REQUIREMENT: The answer must consist solely of the line containing "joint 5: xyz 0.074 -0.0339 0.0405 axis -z" and every line after it in the records below, through the last, each reproduced exactly.

Stored dataset items:
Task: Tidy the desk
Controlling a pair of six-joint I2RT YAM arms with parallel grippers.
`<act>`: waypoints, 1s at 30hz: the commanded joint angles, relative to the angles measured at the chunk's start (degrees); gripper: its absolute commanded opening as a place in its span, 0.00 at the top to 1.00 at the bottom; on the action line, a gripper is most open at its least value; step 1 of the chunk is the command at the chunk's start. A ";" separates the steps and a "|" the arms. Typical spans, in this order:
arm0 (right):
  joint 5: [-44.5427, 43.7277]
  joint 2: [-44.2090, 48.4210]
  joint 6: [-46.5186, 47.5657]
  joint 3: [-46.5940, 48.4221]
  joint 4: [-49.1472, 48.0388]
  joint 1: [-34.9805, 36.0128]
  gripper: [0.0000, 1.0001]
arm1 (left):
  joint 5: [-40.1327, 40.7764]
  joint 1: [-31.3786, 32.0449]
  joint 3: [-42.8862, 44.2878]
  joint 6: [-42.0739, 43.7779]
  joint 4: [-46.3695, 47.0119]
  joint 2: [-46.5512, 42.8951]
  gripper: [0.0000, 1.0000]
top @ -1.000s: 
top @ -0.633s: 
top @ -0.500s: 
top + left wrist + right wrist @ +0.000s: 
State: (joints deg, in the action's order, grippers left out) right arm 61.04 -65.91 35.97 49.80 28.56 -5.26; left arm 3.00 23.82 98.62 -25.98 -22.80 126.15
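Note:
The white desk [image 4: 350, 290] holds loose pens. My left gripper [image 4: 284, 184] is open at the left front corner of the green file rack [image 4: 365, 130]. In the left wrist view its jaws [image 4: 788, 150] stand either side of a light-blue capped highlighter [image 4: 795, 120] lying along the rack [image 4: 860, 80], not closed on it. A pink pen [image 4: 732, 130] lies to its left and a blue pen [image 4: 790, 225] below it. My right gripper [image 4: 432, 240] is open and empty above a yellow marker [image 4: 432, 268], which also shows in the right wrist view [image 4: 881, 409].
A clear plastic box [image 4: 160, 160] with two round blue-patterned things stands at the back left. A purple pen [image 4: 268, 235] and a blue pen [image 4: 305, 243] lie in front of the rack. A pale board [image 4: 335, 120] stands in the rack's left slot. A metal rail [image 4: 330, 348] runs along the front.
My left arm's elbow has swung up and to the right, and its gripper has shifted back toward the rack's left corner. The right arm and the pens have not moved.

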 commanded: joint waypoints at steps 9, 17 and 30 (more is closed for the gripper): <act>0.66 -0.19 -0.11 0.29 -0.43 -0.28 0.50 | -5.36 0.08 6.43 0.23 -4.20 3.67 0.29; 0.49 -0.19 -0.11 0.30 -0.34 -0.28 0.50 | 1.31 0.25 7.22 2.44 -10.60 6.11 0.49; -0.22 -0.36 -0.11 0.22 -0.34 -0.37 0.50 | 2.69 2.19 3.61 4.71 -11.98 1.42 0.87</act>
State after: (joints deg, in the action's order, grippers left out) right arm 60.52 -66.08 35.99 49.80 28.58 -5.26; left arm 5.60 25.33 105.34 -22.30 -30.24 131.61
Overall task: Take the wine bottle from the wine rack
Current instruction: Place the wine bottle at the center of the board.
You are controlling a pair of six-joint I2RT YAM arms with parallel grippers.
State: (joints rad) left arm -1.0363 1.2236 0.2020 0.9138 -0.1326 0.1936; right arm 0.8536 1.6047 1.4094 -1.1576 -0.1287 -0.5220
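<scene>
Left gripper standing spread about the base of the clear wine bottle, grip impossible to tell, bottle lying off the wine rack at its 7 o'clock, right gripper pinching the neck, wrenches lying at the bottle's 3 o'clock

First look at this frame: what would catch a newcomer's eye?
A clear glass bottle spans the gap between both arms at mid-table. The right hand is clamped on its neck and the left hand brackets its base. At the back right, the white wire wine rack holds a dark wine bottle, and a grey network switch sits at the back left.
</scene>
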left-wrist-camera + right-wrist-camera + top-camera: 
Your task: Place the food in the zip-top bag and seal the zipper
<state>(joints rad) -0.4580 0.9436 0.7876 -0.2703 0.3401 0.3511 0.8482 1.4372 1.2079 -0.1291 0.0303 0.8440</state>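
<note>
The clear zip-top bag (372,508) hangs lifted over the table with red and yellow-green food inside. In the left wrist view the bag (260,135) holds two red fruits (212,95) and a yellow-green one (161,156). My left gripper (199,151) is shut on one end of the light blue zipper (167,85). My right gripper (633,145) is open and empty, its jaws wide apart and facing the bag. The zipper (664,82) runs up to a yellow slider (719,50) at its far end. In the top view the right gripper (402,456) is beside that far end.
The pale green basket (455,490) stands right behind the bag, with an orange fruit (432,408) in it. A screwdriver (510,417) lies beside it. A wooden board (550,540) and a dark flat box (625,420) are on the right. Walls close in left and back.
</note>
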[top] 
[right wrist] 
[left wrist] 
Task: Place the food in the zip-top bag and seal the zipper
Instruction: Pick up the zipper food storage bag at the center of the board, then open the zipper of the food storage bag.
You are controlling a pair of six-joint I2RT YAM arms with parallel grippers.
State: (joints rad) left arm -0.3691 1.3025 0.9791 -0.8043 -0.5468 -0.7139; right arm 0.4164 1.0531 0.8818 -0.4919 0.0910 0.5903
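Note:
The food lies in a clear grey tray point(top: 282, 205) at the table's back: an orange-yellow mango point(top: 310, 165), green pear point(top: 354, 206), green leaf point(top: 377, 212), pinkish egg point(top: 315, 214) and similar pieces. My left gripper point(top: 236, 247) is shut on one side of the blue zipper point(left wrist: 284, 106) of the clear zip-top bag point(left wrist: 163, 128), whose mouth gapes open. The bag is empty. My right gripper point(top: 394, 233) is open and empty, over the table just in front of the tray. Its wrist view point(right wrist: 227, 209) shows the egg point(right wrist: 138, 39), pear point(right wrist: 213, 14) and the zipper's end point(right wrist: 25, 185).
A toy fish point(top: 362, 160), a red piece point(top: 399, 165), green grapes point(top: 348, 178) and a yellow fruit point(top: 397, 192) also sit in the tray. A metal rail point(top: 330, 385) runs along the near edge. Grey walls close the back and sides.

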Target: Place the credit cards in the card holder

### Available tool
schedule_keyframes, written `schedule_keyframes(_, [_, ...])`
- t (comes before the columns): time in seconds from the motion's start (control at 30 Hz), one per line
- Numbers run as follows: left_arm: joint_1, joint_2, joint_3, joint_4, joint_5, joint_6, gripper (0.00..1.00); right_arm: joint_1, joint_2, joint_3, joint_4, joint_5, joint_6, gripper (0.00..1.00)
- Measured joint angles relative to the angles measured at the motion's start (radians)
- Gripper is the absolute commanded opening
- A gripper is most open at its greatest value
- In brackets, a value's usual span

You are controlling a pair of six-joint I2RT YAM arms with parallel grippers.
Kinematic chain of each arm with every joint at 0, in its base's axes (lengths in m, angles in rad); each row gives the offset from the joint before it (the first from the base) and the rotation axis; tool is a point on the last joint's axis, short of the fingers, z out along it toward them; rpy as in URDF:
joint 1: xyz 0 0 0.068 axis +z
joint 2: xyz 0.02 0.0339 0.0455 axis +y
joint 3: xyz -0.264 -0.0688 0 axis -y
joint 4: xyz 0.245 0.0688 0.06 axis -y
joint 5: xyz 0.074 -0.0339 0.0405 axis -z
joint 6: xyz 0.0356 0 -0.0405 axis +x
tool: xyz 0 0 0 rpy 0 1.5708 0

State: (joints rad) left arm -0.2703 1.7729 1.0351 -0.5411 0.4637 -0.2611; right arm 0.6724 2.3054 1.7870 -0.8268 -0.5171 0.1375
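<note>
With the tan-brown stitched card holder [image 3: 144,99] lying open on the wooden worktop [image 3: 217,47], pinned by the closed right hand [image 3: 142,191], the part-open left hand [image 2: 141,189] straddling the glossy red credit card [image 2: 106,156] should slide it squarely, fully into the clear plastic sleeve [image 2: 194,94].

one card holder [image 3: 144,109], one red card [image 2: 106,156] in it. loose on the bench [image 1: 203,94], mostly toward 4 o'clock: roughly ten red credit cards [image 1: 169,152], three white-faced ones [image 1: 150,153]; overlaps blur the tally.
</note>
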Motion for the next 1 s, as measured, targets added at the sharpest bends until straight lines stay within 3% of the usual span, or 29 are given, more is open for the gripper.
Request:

ANSWER FOR THIS EXERCISE:
joint 5: xyz 0.074 -0.0339 0.0405 axis -z
joint 6: xyz 0.0356 0 -0.0405 axis +x
tool: xyz 0 0 0 rpy 0 1.5708 0

State: (joints rad) left arm -0.2703 1.7729 1.0351 -0.5411 0.4637 -0.2611; right arm 0.6724 2.3054 1.7870 -0.8268 -0.5171 0.1375
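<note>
With the tan-brown stitched card holder [image 3: 144,99] lying open on the wooden worktop [image 3: 217,47], pinned by the closed right hand [image 3: 142,191], the part-open left hand [image 2: 141,189] straddling the glossy red credit card [image 2: 106,156] should slide it squarely, fully into the clear plastic sleeve [image 2: 194,94].

one card holder [image 3: 144,109], one red card [image 2: 106,156] in it. loose on the bench [image 1: 203,94], mostly toward 4 o'clock: roughly ten red credit cards [image 1: 169,152], three white-faced ones [image 1: 150,153]; overlaps blur the tally.
</note>
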Motion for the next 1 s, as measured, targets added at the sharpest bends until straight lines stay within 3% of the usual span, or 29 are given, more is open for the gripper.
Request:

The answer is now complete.